Your assignment:
When counting, include every line of the data that holds "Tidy", then state the total alone.

Material for this task START

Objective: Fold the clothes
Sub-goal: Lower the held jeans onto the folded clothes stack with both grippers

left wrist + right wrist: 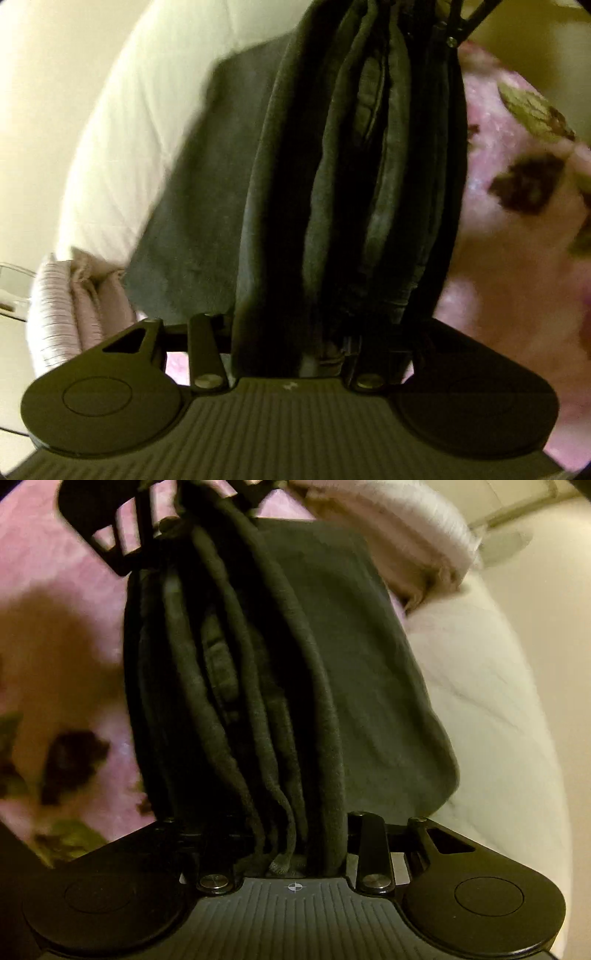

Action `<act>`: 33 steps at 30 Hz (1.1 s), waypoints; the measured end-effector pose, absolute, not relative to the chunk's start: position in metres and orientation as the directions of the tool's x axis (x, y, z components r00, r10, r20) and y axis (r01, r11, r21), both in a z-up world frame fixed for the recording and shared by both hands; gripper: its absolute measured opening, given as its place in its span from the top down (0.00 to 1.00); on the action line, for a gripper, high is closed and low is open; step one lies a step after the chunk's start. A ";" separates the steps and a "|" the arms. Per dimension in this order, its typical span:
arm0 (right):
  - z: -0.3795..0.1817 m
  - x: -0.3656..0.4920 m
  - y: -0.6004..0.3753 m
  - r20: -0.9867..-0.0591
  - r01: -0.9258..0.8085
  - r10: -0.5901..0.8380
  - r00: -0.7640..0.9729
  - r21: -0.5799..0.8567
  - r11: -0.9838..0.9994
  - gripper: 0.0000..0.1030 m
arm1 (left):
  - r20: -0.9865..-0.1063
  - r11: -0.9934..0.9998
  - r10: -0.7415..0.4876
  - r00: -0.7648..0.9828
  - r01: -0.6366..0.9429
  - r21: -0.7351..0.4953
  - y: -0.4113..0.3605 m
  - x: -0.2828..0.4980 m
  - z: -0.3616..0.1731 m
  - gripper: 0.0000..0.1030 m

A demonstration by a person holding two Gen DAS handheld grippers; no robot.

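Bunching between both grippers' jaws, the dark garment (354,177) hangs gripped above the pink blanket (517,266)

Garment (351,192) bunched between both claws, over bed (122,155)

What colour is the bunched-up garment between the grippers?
Dark grey, almost charcoal garment, plain with no print. It shows best in the right wrist view.

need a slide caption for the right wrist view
Dark grey garment bunched in folds between the right gripper jaws, stretched above a pink floral blanket.
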State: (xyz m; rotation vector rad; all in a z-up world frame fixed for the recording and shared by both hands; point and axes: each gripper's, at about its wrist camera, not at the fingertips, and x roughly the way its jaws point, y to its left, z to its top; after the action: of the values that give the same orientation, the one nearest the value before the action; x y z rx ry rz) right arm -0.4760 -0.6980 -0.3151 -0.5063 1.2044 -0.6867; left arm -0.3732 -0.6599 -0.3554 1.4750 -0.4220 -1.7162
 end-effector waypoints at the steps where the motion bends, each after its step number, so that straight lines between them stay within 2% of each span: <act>1: -0.311 -0.477 -0.694 -0.658 0.235 -0.724 0.208 -0.685 0.690 0.62 | -0.669 -0.625 -0.744 0.004 0.350 0.697 -0.659 -0.368 -0.352 0.57; 5: -0.290 -0.480 -0.688 -0.665 0.340 -0.716 0.213 -0.636 0.693 0.60 | -0.686 -0.654 -0.727 -0.007 0.311 0.690 -0.675 -0.358 -0.332 0.56; 10: -0.267 -0.466 -0.691 -0.568 0.475 -0.796 0.211 -0.652 0.591 0.65 | -0.558 -0.532 -0.830 0.017 0.277 0.800 -0.686 -0.347 -0.321 0.62; 12: -0.278 -0.456 -0.687 -0.573 0.455 -0.790 0.216 -0.657 0.601 0.65 | -0.591 -0.564 -0.806 0.030 0.264 0.782 -0.683 -0.342 -0.340 0.61; 13: -0.287 -0.452 -0.685 -0.593 0.435 -0.777 0.212 -0.655 0.618 0.65 | -0.614 -0.590 -0.789 0.031 0.242 0.770 -0.678 -0.342 -0.354 0.57; 14: -0.300 -0.448 -0.683 -0.629 0.405 -0.752 0.198 -0.646 0.647 0.65 | -0.636 -0.615 -0.771 0.033 0.221 0.757 -0.673 -0.342 -0.369 0.58; 15: -0.310 -0.444 -0.680 -0.647 0.381 -0.739 0.187 -0.646 0.661 0.65 | -0.622 -0.606 -0.782 0.036 0.192 0.772 -0.665 -0.341 -0.378 0.59; 20: -0.305 -0.431 -0.667 -0.645 0.347 -0.748 0.157 -0.673 0.653 0.62 | -0.616 -0.591 -0.788 0.025 0.253 0.766 -0.654 -0.333 -0.362 0.53; 22: -0.291 -0.429 -0.669 -0.651 0.338 -0.743 0.157 -0.672 0.659 0.65 | -0.625 -0.597 -0.781 0.012 0.282 0.751 -0.647 -0.328 -0.357 0.53; 26: -0.288 -0.448 -0.655 -0.580 0.345 -0.795 0.177 -0.720 0.602 0.66 | -0.630 -0.597 -0.776 0.018 0.298 0.744 -0.644 -0.331 -0.365 0.54; 30: -0.312 -0.446 -0.648 -0.643 0.314 -0.752 0.146 -0.690 0.652 0.64 | -0.615 -0.584 -0.788 0.028 0.283 0.761 -0.630 -0.321 -0.369 0.54; 33: -0.301 -0.439 -0.641 -0.640 0.330 -0.759 0.123 -0.695 0.639 0.62 | -0.628 -0.595 -0.777 0.033 0.285 0.751 -0.620 -0.311 -0.359 0.51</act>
State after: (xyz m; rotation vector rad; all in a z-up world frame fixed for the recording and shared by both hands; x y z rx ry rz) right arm -0.4393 -0.6412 -0.3008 -0.4347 1.2031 -0.8313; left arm -0.3109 -0.6199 -0.3589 1.5108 -0.5214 -1.6804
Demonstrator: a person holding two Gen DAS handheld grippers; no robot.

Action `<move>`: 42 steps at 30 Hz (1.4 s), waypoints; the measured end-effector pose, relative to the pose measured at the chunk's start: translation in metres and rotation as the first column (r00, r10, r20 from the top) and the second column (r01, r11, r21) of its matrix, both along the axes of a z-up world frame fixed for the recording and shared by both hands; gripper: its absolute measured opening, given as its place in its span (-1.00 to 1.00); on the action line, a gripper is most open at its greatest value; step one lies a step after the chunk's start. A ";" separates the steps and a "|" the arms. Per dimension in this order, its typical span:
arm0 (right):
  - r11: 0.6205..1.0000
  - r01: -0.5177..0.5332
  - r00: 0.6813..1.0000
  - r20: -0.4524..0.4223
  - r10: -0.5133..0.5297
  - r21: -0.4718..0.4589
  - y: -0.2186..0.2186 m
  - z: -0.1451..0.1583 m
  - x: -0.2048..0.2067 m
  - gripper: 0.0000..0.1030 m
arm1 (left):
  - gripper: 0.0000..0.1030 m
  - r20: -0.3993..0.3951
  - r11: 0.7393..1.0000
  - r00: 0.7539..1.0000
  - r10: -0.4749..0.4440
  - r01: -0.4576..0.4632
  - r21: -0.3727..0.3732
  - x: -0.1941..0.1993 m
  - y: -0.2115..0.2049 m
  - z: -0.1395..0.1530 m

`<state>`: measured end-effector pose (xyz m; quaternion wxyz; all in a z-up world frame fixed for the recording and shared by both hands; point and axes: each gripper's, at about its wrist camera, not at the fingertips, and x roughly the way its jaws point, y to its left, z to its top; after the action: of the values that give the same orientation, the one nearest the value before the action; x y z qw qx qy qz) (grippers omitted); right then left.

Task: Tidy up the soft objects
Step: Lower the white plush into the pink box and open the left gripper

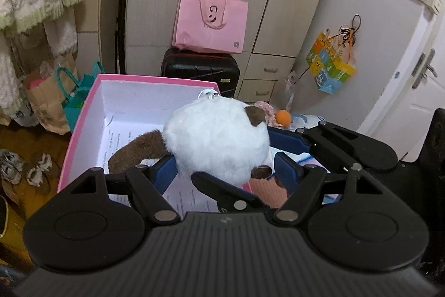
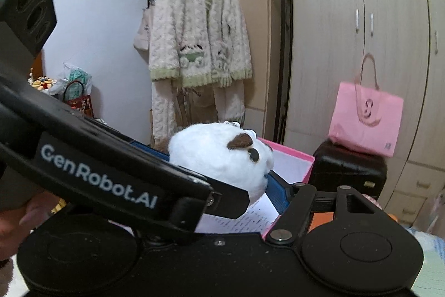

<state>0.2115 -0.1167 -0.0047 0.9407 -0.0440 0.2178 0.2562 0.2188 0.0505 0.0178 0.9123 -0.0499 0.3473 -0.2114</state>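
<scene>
Left hand-held gripper (image 1: 222,171) around white plush toy (image 1: 217,138); above pink box (image 1: 83,116)

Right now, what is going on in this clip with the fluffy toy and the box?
A person is working with two handheld grippers. A white plush toy with brown ears and a brown tail sits between the jaws of both the left gripper and the right gripper, held above an open pink box. The box has white inner walls and printed paper lying on its bottom. The toy is not yet inside; it looks about to be lowered in.
</scene>
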 end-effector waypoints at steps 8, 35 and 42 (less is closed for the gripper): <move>0.999 -0.009 0.986 -0.167 0.002 -0.037 0.006 -0.017 0.061 0.43 | 0.45 -0.123 0.997 0.991 0.042 -0.050 -0.064 0.057 0.007 -0.031; 0.986 -0.028 0.981 -0.193 -0.004 -0.164 0.015 -0.013 0.070 0.44 | 0.51 -0.101 0.995 0.991 0.084 -0.089 -0.045 0.046 0.030 -0.026; 0.984 -0.025 0.984 -0.178 -0.008 -0.179 0.009 0.001 0.036 0.44 | 0.51 -0.014 0.997 0.997 0.080 -0.080 -0.013 0.004 0.035 -0.003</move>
<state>0.2471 -0.1076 -0.0035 0.9085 -0.1069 0.3231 0.2424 0.2224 0.0857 0.0148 0.9173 -0.0714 0.3497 -0.1768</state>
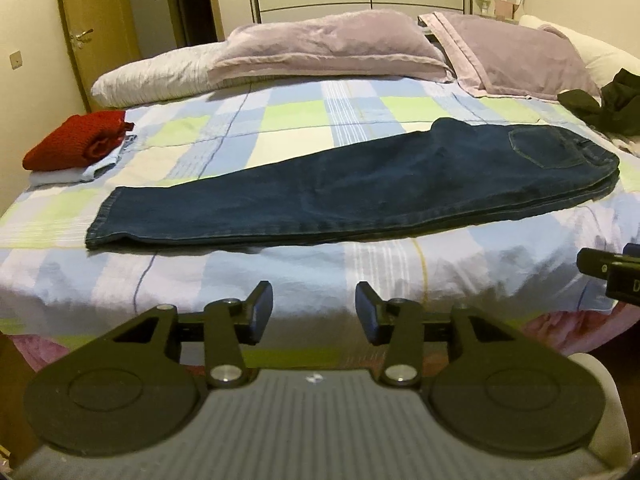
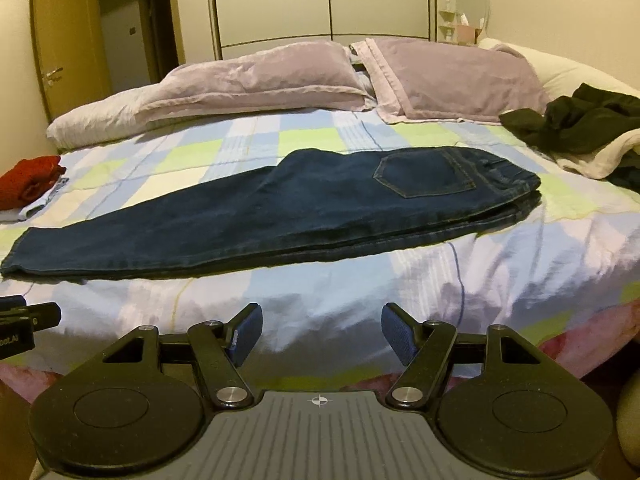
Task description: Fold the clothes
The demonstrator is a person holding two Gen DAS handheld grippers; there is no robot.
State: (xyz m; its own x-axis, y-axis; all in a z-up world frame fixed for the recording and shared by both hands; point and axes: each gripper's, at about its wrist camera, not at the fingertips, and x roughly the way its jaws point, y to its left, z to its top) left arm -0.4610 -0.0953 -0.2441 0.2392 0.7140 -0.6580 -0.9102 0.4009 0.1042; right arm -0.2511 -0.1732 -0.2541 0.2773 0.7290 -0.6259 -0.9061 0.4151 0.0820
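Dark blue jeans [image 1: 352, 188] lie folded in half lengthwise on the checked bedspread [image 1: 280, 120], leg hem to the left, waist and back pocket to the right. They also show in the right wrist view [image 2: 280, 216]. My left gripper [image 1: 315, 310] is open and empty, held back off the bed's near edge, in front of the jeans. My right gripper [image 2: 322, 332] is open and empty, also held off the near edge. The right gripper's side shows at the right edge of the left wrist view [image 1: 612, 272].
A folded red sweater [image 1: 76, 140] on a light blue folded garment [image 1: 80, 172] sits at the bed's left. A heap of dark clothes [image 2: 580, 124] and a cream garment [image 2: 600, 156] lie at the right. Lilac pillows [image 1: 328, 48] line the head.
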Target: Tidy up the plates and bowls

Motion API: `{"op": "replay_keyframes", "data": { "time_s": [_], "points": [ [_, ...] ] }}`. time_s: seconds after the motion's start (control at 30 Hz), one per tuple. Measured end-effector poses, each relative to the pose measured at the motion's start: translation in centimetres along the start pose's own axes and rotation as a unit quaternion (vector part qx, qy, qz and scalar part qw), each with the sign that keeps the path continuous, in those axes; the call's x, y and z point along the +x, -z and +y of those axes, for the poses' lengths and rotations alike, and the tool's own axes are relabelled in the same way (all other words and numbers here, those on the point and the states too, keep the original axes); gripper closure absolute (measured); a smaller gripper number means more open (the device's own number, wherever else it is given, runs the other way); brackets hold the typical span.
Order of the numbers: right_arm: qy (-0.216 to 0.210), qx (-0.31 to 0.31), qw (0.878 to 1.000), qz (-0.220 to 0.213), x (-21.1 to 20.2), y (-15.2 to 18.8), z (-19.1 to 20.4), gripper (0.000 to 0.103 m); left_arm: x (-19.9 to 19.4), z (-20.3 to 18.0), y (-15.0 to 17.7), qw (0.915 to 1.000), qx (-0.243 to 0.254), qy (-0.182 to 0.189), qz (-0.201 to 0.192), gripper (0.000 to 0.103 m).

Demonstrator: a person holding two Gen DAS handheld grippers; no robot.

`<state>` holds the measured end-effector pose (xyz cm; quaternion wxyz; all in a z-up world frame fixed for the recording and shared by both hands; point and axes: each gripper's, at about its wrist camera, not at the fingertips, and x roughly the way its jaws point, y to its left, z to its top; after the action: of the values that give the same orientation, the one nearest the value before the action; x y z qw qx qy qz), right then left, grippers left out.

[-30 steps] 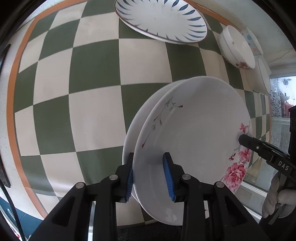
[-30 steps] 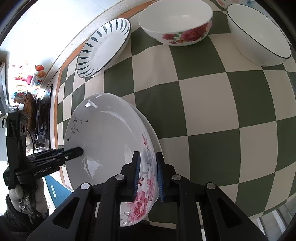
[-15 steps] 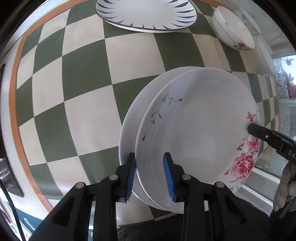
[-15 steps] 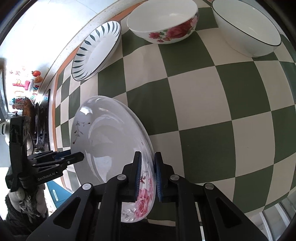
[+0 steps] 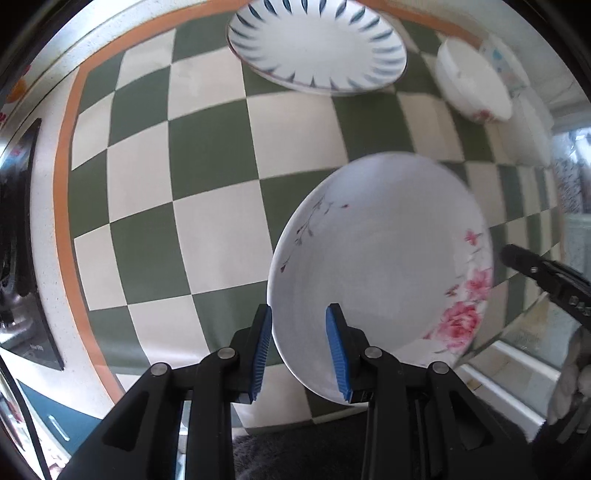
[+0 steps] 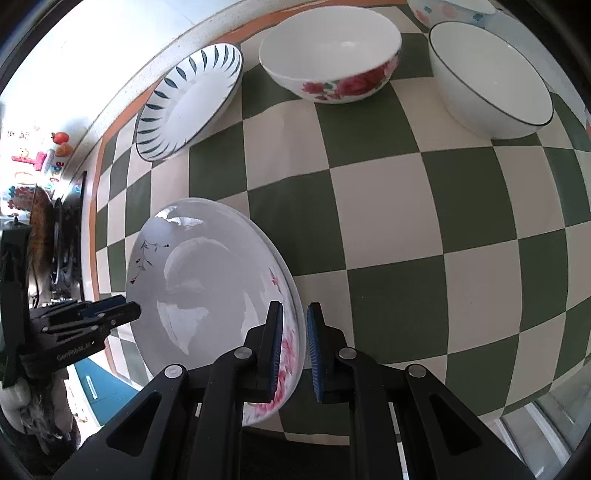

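**Claws.** The left claw (image 5: 299, 332) points down at the desk. Its two blue ribbed pads (image 5: 263, 343) are closed on the near rim of the white round ceramic plate with pink rose and thin branch decoration (image 5: 384, 251), one pad under the rim and the other on the inner face. The right claw (image 6: 295, 347) is almost fully closed on the opposite rim of the same plate, at the rose decoration, with one pad on each side of the rim. Neither claw holds any other item.

**Held item.** The rose plate sits between the two claws at the near edge of the desk (image 6: 388, 206), which is covered in green and cream checks with an orange border. In the right wrist view a second white rim (image 6: 286, 275) shows directly under the plate's far edge. Whether the plate's underside touches the desk cannot be told.

**Other items.** These all stand on the desk, well apart from the held plate:
- A white plate with a ring of dark blue leaf marks (image 6: 188, 103) is at the far left.
- A white bowl with red roses on its outer wall (image 6: 328, 55) is just beside that plate.
- A white bowl with a thin dark rim line (image 6: 487, 81) is to the right of the rose bowl.
- A bowl with pastel flowers (image 6: 450, 7) is behind these, cut off by the frame edge.
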<state>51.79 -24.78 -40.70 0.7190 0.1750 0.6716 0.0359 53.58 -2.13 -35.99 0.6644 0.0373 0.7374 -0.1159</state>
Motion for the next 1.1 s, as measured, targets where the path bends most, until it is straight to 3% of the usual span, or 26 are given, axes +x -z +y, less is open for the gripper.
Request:
{"op": "replay_keyframes", "data": {
  "time_s": [0.07, 0.17, 0.27, 0.3, 0.33, 0.5, 0.7, 0.87, 0.97, 1.0, 1.03, 1.1],
  "points": [
    [0.011, -0.001, 1.0, -0.002, -0.7, -0.4, 0.4, 0.088, -1.7, 0.2, -0.8, 0.9997, -0.013, 0.011, -0.019, 0.075],
    [-0.028, 0.0, 0.999, -0.026, -2.9, -2.0, 2.0, 0.087, -3.6, 1.0, -2.6, 0.998, -0.036, 0.028, -0.044, 0.073],
    [-0.053, -0.013, 0.998, -0.038, -4.2, -5.3, 3.9, 0.072, -5.0, 2.5, -5.8, 0.9942, -0.065, 0.036, -0.078, 0.073],
    [-0.045, -0.021, 0.998, -0.041, -4.3, -6.8, 4.7, 0.065, -5.6, 3.6, -7.2, 0.9925, -0.075, 0.036, -0.09, 0.073],
    [-0.03, -0.029, 0.998, -0.048, -4.5, -8.3, 5.5, 0.065, -5.7, 4.4, -8.7, 0.9907, -0.086, 0.037, -0.098, 0.073],
    [-0.006, -0.051, 0.996, -0.074, -3.6, -16.2, 8.1, 0.065, -3.6, 8.4, -13.8, 0.9845, -0.131, 0.073, -0.09, 0.073],
    [0.021, -0.055, 0.997, -0.039, 1.4, -25.0, 9.3, 0.065, 0.9, 10.6, -17.3, 0.9822, -0.151, 0.093, -0.061, 0.073],
    [0.039, -0.049, 0.998, 0.008, 4.9, -27.5, 8.5, 0.065, 2.4, 10.6, -18.0, 0.9824, -0.15, 0.096, -0.056, 0.074],
    [0.028, -0.039, 0.998, 0.038, 6.4, -28.0, 7.8, 0.066, 2.2, 10.0, -17.8, 0.9844, -0.132, 0.089, -0.074, 0.085],
    [0.023, -0.033, 0.998, 0.041, 6.7, -28.0, 7.5, 0.069, 2.2, 9.9, -17.8, 0.985, -0.129, 0.087, -0.075, 0.087],
    [0.021, -0.025, 0.999, 0.042, 6.8, -27.9, 7.1, 0.08, 2.2, 9.8, -17.8, 0.9854, -0.127, 0.084, -0.076, 0.087],
    [0.028, -0.026, 0.999, 0.032, 6.8, -27.8, 6.8, 0.087, 2.1, 9.7, -17.9, 0.9858, -0.127, 0.08, -0.076, 0.087]
  ]
}}
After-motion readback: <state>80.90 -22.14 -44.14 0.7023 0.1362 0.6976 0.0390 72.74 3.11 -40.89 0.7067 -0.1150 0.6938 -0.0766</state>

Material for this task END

Reply to the exercise:
2